Pembinaan Advokat dari Sisi Agama Perlu Diutamakan
Berita

Pembinaan Advokat dari Sisi Agama Perlu Diutamakan

Ancaman sanksi dipandang tidak cukup untuk menjaga profesi advokat sebagai profesi yang mulia. embinaan dari sisi moral dan agama dipandang lebih efektif guna mencegah advokat tergelincir menjadi profesi pembawa kemungkaran.

Oleh:
Amr
Bacaan 2 Menit
Pembinaan Advokat dari Sisi Agama Perlu Diutamakan
Hukumonline

 

Meski tidak banyak diketahui keberadaannya, ternyata HAPMI sudah berdiri secara resmi sejak 1997. Saat ini, menurut keterangan Yusuf, sudah ada kurang lebih 1200 advokat menjadi anggota yang tersebar di 10 kantor cabang HAPMI di Indonesia. Sekalipun keanggotaan HAPMI menurut anggaran dasarnya bersifat mengikat, namun mereka membebaskan anggotanya untuk menjadi anggota organisasi advokat lainnya seperti Ikadin, AAI, atau IPHI.

 

Menurut Yusuf, HAPMI juga tidak banyak dikenal lantaran kegiatan-kegiatan yang mereka adakan sifatnya informal misalnya ceramah atau buka puasa bersama. Lebih dari itu, dia menerangkan bahwa HAPMI menjadi wadah komunikasi para pengacara muslim yang berasal dari berbagai organisasi seperti himpunan pengacara Muhammadiyah, himpunan pengacara Nahdhatul Ulama (NU), LBH Front Pembela Islam (FPI). Bahkan, ujar Yusuf, ide pembentukan Tim Pembela Muslim (TPM) muncul dari HAPMI.

 

Yusuf yang sebelumnya pernah menjadi pengacara Ketua FPI Habib Rizieq Shihab menyebutkan pula bahwa salah satu pendiri HAPMI adalah Artidjo Alkostar yang kini menjadi hakim agung di Mahkamah Agung. Dari penjelasan Yusuf, keanggotaan HAPMI memang eksklusif bagi advokat yang beragama Islam.

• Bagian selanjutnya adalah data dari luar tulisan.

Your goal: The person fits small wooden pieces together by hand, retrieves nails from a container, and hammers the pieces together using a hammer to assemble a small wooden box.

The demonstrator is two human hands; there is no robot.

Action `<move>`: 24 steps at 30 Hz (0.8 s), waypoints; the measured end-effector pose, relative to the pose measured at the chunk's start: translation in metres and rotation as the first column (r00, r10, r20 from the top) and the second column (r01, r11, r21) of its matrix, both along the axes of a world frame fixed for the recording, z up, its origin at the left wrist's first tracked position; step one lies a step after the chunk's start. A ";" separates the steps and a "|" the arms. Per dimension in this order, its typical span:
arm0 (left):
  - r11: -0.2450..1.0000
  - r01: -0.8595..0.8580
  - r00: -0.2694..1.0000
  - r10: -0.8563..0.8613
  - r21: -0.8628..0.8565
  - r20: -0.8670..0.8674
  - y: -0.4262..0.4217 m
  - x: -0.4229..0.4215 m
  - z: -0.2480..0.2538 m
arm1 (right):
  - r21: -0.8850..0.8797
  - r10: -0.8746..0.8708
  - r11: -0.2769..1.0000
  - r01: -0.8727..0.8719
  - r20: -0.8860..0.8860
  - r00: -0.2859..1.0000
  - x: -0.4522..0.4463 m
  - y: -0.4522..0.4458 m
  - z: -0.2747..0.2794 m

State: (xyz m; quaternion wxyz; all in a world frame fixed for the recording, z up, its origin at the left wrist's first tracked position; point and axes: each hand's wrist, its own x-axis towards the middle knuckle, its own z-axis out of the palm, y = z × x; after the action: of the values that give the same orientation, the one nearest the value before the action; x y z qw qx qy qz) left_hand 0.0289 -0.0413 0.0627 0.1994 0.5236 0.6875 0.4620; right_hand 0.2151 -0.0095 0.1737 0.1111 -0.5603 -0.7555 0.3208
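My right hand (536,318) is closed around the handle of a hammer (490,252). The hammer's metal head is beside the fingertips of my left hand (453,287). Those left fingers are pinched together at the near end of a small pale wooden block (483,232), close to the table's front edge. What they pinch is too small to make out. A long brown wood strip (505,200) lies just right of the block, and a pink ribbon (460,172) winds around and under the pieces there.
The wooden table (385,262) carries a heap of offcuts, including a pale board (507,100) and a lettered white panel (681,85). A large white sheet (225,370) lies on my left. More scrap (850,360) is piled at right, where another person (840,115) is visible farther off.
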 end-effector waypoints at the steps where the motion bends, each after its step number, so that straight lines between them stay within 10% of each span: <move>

Demikian disampaikan oleh Ketua Umum Himpunan Advokat-Pengacara Muslim Indonesia (HAPMI) Ari Yusuf Amir dalam perbincangan melalui telepon dengan hukumonline, pada Kamis (21/7). Dia mengatakan di era globalisasi di mana advokat memiliki peran besar di masyarakat, maka advokat juga mempunyai banyak kesempatan untuk melakukan penyelewengan.

 

Yusuf mengatakan bahwa dari kacamata Islam, advokat juga dipandang sebagai profesi yang mulia. Namun, ujarnya, dalam kondisi hukum di Indonesia di mana hukum seringkali diperjualbelikan maka advokat dapat pula terjerumus menjadi profesi pembawa kemungkaran.

 

Untuk itulah kita (HAPMI-red) ada. Kita mengingatkan, membina, dan memberikan satu penyegaran serta arahan. Kita harus akui betul bahwa dari keempat penegak hukum itu advokat/pengacara punya peranan membuat rusak hukum di negara ini. Oleh karena kita menyadari itu betul dan kita introspeksi diri kita, urai Yusuf.

 

Dia memandang pengawasan serta pembinaan terhadap advokat tidak cukup melalui sanksi yang diatur dalam kode etik. Yusuf berpendapat bahwa advokat juga perlu diberikan pembinaan dari sisi akidah (agama) dalam penanganan perkara sehingga menjadi pengacara yang punya watak dan tingkah laku seorang muslim yang baik.

 

Kalau ada pembinaan dan kajian (dari sisi agama-red) paling tidak mereka ada beban. Mereka menyadari yang mereka lakukan itu salah, itu bisa membuat mereka berpikir dua-tiga kalilah untuk melakukan hal-hal yang tidak baik itu. Kita utamakan fungsi pembinaan itu, tukas Yusuf. Karena itu, tambahnya, HAPMI tidak pernah menjatuhkan sanksi jika ada anggotanya yang diketahui melakukan penyelewengan saat menjalankan profesinya.